/c-compiler

:hamburger: A subset of C Compiler[Lexical Analyzer, Syntax Analyzer, Semantic Analyzer & Intermediate Code Generator] , DAG & TAC implemented in C++ using Flex and Yacc-Bison as an assignment of sessional course CSE310 in undergradute studies in CSE, BUET

Primary LanguageC

Compiler Construction Project

This project is an endeavor into the construction of a basic compiler for C programs. It encompasses the creation of a symbol table, lexical analysis, syntax and semantic analysis, and code optimization to generate assembly code. The project is structured into several key components, each responsible for different stages of the compilation process.

Project Structure

  • 1_Symbol Table: A foundational data structure that stores information about various entities such as identifiers, objects, and function names encountered throughout the source code. It is implemented as a list of hash tables to manage symbols in different scopes efficiently.

  • 2_Lexical Analyzer (Lexer): Implemented using Flex, this component tokenizes a C source file, outputting the tokens to token.txt and logs to log.txt. A shell script, script.sh, is provided to run the lexer.

  • 3_Syntax and Semantic Analyzer (Parser): Developed with Bison, this parser uses a yacc file to parse C grammar. It is capable of identifying syntax and semantic errors, logging them to error.txt, and printing tokens and identifiers to log.txt. A shell script script.sh script facilitates running this component.

  • 4_Code Optimization and Assembly Code Generation: Modifications to the parser.y file enable the parser to optimize the source code and generate equivalent assembly code. It updates the symbol table with variables and types and reports any errors in error.txt. Successful parsing results in assembly code output for each line of the input C file.

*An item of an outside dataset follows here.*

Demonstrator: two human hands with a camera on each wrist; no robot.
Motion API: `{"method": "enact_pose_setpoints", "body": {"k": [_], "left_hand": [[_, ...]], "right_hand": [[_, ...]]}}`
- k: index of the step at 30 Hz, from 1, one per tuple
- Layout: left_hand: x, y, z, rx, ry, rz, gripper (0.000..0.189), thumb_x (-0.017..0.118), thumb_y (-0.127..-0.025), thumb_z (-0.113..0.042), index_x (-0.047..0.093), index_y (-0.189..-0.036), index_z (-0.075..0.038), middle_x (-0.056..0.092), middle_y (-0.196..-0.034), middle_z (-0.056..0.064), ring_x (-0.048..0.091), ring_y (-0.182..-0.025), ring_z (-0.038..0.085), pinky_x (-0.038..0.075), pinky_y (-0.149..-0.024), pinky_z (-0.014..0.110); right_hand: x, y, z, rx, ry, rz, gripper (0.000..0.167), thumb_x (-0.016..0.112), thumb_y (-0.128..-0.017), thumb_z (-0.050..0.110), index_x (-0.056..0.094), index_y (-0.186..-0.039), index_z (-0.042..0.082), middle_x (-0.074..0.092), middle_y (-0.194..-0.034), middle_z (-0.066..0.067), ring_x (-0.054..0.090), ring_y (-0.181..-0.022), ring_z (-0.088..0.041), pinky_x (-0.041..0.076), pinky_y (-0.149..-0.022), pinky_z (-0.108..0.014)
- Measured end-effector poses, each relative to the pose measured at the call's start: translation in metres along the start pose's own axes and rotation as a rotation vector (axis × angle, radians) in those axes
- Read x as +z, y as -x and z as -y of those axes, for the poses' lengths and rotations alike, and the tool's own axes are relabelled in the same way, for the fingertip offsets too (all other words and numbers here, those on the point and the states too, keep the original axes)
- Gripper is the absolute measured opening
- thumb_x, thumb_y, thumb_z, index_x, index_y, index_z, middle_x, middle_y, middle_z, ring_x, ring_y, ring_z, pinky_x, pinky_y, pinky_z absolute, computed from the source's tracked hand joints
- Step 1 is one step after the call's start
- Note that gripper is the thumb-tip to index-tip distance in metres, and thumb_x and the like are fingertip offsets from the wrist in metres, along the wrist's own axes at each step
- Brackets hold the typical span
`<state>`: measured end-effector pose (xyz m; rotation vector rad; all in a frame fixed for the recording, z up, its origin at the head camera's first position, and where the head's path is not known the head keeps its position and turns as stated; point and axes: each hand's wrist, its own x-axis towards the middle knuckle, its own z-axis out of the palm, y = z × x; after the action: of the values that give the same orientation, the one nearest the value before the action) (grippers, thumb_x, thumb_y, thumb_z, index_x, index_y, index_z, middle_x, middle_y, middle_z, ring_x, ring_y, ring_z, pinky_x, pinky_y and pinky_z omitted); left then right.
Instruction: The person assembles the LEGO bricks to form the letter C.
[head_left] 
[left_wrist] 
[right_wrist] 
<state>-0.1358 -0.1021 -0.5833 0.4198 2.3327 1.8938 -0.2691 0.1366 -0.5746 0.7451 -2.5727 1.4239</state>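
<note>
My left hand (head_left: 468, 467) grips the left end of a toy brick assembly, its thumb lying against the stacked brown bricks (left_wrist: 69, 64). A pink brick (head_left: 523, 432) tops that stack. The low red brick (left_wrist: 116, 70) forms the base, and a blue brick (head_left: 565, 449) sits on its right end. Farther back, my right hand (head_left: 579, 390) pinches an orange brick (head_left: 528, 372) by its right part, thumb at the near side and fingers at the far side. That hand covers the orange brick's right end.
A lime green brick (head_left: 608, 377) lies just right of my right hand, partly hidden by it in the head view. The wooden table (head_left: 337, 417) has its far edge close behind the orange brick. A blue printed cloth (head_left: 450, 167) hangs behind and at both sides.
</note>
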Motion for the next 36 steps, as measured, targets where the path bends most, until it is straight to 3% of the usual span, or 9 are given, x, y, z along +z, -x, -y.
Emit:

  • Directed Acyclic Graph (DAG) and Three Address Code (TAC) for Simple Expressions: This component of the project focuses on optimizing expressions and intermediate code generation. It constructs Directed Acyclic Graphs (DAG) to eliminate common subexpressions and efficiently represent the relationships between variables and operations. Furthermore, it generates Three Address Code (TAC) as an intermediate representation that simplifies code optimization and translation to machine code.

Getting Started

Prerequisites

  • Flex
  • Bison
  • GCC

Running each part of the Compiler

  1. Testing up the Symbol Table: Go to 1_SymbolTableCopy the input.txt file and pass this as std input to an executable file of SymbolTable.cpp To tokenize a C file and generate logs, run:
    gcc -o SymbolTable SymbolTable.cpp
    ./SymbolTable <content_from_input.txt>
  2. Lexer: Go to 2_lexer To tokenize a C file and generate logs, run:
    ./script.sh
  3. Parser: Go to 3_parser/FUll To parse a C file and generate logs, run:
    ./script.sh
  4. Code Generator: Go to 4_assembly_generator To parse a C file and generate assembly code, run:
    ./script.sh
  5. DAG_&_TAC: Go to DAG & TAC To parse an input expression file and generate equivalent DAG & TAC, run:
    ./script.sh